» **Prompt**: Repeat all the data word for word.

» **Supplied data**:

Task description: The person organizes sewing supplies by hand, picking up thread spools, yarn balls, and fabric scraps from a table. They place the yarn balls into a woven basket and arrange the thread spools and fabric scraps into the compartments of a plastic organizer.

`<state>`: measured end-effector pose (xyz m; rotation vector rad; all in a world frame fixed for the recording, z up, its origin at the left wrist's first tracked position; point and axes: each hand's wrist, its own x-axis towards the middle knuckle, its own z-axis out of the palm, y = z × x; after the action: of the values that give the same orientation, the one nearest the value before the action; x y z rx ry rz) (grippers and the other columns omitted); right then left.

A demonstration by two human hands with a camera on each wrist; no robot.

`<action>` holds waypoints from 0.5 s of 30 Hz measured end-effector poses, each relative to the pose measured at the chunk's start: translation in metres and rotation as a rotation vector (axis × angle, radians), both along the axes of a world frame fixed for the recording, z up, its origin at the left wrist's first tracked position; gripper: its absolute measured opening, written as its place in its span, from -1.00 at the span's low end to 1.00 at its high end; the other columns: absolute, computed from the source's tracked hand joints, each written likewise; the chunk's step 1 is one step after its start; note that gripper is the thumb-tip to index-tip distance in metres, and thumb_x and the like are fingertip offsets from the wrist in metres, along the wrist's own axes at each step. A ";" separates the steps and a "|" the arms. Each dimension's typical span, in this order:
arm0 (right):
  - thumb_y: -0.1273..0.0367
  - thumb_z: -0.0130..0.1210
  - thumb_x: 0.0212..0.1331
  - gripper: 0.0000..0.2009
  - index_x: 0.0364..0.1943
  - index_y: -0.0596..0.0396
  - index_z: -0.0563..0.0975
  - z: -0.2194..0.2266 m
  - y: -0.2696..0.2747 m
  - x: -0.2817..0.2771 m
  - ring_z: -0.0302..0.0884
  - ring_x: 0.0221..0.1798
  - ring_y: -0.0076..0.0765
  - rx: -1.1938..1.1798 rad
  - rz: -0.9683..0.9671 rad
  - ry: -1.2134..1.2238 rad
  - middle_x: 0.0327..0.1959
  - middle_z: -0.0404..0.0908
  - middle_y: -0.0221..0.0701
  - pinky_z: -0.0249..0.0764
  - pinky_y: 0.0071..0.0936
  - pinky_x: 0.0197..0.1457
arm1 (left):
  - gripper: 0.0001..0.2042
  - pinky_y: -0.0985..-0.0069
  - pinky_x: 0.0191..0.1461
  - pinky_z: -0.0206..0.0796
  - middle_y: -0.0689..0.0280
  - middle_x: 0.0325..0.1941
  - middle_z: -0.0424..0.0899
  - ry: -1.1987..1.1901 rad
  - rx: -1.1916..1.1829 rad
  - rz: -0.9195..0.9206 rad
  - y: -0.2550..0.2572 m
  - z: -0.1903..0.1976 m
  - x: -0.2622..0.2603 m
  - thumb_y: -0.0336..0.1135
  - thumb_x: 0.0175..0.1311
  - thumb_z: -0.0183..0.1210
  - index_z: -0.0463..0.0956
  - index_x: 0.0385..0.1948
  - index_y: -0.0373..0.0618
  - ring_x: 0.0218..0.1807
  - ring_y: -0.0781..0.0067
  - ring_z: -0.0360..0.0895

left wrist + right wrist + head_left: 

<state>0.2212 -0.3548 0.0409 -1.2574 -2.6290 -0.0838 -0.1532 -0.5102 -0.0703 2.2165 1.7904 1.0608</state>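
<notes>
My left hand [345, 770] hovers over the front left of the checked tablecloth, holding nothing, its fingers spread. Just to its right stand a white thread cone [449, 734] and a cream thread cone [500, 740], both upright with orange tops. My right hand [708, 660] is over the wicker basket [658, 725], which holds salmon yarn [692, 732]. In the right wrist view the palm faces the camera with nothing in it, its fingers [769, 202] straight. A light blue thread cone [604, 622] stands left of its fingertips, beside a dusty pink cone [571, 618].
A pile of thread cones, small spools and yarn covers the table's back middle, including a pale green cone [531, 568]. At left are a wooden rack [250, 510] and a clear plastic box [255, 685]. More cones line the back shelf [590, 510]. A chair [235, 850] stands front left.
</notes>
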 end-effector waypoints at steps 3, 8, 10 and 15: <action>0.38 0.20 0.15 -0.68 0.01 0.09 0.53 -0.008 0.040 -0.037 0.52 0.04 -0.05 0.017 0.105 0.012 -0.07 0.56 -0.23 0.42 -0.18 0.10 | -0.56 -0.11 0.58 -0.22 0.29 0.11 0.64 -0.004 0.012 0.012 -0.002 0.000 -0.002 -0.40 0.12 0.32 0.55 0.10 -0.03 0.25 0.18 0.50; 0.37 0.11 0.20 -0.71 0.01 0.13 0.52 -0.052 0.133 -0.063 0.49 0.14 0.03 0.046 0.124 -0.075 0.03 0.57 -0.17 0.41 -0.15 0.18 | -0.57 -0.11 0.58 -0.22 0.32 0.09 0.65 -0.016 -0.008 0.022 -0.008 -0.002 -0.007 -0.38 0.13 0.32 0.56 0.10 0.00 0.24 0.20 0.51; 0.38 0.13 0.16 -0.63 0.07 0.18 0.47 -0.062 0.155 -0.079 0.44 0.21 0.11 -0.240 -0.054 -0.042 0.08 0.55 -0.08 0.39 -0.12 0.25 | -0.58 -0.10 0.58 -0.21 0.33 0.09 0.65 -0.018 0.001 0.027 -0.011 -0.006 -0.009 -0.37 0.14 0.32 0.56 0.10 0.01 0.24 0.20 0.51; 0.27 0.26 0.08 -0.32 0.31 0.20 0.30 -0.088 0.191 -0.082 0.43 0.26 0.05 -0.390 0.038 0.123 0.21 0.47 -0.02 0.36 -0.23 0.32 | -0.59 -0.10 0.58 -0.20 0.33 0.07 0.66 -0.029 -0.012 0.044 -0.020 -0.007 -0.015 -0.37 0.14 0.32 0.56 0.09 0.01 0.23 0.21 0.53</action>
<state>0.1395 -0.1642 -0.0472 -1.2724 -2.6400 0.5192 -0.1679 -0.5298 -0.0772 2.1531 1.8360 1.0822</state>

» **Final answer**:
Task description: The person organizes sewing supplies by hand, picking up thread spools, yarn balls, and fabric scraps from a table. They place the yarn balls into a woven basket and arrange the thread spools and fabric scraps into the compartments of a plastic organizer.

`<state>`: measured end-effector pose (xyz m; rotation vector rad; all in a world frame fixed for the recording, z up, its origin at the left wrist's first tracked position; point and axes: each hand's wrist, its own x-axis towards the middle knuckle, its own z-axis out of the palm, y = z × x; after the action: of the values that give the same orientation, the one nearest the value before the action; x y z rx ry rz) (grippers and the other columns omitted); right then left.

A demonstration by two human hands with a camera on each wrist; no robot.

`<action>` holds waypoints from 0.5 s of 30 Hz measured end-effector poses, each relative to the pose measured at the chunk's start: translation in metres and rotation as a rotation vector (axis × angle, radians), both along the axes of a world frame fixed for the recording, z up, its origin at the left wrist's first tracked position; gripper: its absolute measured opening, written as its place in its span, from -1.00 at the span's low end to 1.00 at its high end; the other columns: absolute, computed from the source's tracked hand joints, each written likewise; the chunk's step 1 is one step after its start; note that gripper is the thumb-tip to index-tip distance in metres, and thumb_x and the like are fingertip offsets from the wrist in metres, along the wrist's own axes at each step. A ";" separates the steps and a "|" the arms. Each dimension's typical span, in this order:
arm0 (right):
  - thumb_y: -0.1273..0.0367
  - thumb_z: -0.0130..0.1210
  - thumb_x: 0.0212..0.1331
  - gripper: 0.0000..0.2009
  - index_x: 0.0364..0.1943
  - index_y: -0.0596..0.0396
  - index_z: -0.0563..0.0975
  - z: -0.2194..0.2266 m
  - y: -0.2696..0.2747 m
  - x: -0.2817..0.2771 m
  - ring_z: -0.0302..0.0884
  - ring_x: 0.0221..0.1798
  - ring_y: -0.0076..0.0765
  - rx: -1.1938..1.1798 rad
  - rz: -0.9683..0.9671 rad
  - ry: -1.2134..1.2238 rad
  - middle_x: 0.0327..0.1959
  - middle_z: -0.0404..0.0908
  - middle_y: -0.0221..0.0701
  - pinky_z: -0.0249..0.0764
  - pinky_y: 0.0071..0.0936
  - pinky_x: 0.0197..0.1457
arm1 (left):
  - gripper: 0.0001..0.2042
  - pinky_y: -0.0985..-0.0069
  - pinky_x: 0.0191..0.1461
  - pinky_z: -0.0206..0.0796
  - middle_y: -0.0689..0.0280
  - middle_x: 0.0325..0.1941
  - middle_z: -0.0424..0.0899
  - ry: -1.1987..1.1901 rad
  - rx: -1.1916..1.1829 rad
  - rz: -0.9195..0.9206 rad
  - y: -0.2550..0.2572 m
  - z: -0.1903..0.1976 m
  - x: -0.2622..0.2603 m
  - thumb_y: -0.0336..0.1135
  - thumb_x: 0.0175..0.1311
  - thumb_z: -0.0183..0.1210
  - index_z: -0.0463..0.0956
  - index_x: 0.0385..0.1948
  - index_y: -0.0373..0.0618
  - ring_x: 0.0218..0.1807
  - ring_y: -0.0781..0.0067
  - ring_z: -0.0360..0.0895

left wrist + right wrist + head_left: 

<state>0.2212 -0.3548 0.0409 -1.2574 -2.6290 -0.0838 -0.1532 -0.5102 -0.0703 2.2165 1.7904 1.0608</state>
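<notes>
My left hand [345, 770] hovers over the front left of the checked tablecloth, holding nothing, its fingers spread. Just to its right stand a white thread cone [449, 734] and a cream thread cone [500, 740], both upright with orange tops. My right hand [708, 660] is over the wicker basket [658, 725], which holds salmon yarn [692, 732]. In the right wrist view the palm faces the camera with nothing in it, its fingers [769, 202] straight. A light blue thread cone [604, 622] stands left of its fingertips, beside a dusty pink cone [571, 618].
A pile of thread cones, small spools and yarn covers the table's back middle, including a pale green cone [531, 568]. At left are a wooden rack [250, 510] and a clear plastic box [255, 685]. More cones line the back shelf [590, 510]. A chair [235, 850] stands front left.
</notes>
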 end-effector waypoints at steps 3, 8, 10 and 15: <action>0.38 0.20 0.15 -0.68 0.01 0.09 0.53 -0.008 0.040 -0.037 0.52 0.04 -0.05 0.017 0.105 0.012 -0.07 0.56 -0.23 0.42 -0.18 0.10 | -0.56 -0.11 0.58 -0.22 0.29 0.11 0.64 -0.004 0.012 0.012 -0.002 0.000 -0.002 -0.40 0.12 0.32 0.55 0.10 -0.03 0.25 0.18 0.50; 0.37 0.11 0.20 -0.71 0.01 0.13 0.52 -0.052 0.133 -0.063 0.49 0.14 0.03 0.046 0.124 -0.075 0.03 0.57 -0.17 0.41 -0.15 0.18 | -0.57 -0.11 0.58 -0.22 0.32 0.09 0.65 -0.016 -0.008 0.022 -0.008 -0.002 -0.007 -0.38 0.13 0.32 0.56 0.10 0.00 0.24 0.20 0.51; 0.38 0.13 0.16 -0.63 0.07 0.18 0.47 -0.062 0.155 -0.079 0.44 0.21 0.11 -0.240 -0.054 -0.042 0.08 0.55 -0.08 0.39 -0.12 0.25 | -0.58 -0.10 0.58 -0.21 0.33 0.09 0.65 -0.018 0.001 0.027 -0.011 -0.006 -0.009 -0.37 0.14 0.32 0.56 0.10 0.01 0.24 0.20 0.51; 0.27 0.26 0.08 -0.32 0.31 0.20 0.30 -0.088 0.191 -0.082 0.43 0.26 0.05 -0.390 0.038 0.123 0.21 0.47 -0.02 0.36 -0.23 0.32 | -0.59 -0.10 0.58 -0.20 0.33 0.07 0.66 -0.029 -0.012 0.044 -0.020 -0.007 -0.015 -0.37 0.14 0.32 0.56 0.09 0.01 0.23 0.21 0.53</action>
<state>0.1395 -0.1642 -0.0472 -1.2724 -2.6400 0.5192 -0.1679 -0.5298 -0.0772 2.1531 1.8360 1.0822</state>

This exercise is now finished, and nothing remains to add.